**Instructions for the task**
The material must be repeated exactly, with every line intact.
Start of Block
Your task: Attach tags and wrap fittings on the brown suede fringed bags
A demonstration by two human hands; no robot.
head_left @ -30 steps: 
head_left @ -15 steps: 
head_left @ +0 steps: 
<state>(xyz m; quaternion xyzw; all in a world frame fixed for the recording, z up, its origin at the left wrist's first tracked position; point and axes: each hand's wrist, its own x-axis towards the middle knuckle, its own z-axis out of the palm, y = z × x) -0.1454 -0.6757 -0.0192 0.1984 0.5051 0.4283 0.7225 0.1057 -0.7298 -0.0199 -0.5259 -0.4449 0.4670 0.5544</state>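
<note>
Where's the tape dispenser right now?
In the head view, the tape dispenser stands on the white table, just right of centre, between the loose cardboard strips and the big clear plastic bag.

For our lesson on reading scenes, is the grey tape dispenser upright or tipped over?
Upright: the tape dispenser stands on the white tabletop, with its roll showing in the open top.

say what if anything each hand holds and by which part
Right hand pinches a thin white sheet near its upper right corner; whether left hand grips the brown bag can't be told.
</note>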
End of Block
**Exercise output**
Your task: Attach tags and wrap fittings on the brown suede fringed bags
A demonstration by two human hands; no robot.
head_left @ -30 steps: 
head_left @ -15 steps: 
head_left @ +0 steps: 
<state>(xyz m; quaternion xyzw; all in a world frame fixed for the recording, z up, its origin at the left wrist's first tracked position; point and axes: each hand's wrist, its own x-axis towards the middle knuckle, its own z-axis out of the palm, y = z × x) -0.1454 -0.6757 -0.0192 0.1984 0.5051 0.4283 0.7225 0.1057 -0.7298 -0.0199 -0.5259 -0.4449 0.4670 0.5544</state>
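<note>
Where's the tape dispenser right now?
In the head view, the tape dispenser stands on the white table, just right of centre, between the loose cardboard strips and the big clear plastic bag.

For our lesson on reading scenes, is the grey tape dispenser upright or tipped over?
Upright: the tape dispenser stands on the white tabletop, with its roll showing in the open top.

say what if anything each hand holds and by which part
Right hand pinches a thin white sheet near its upper right corner; whether left hand grips the brown bag can't be told.
</note>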

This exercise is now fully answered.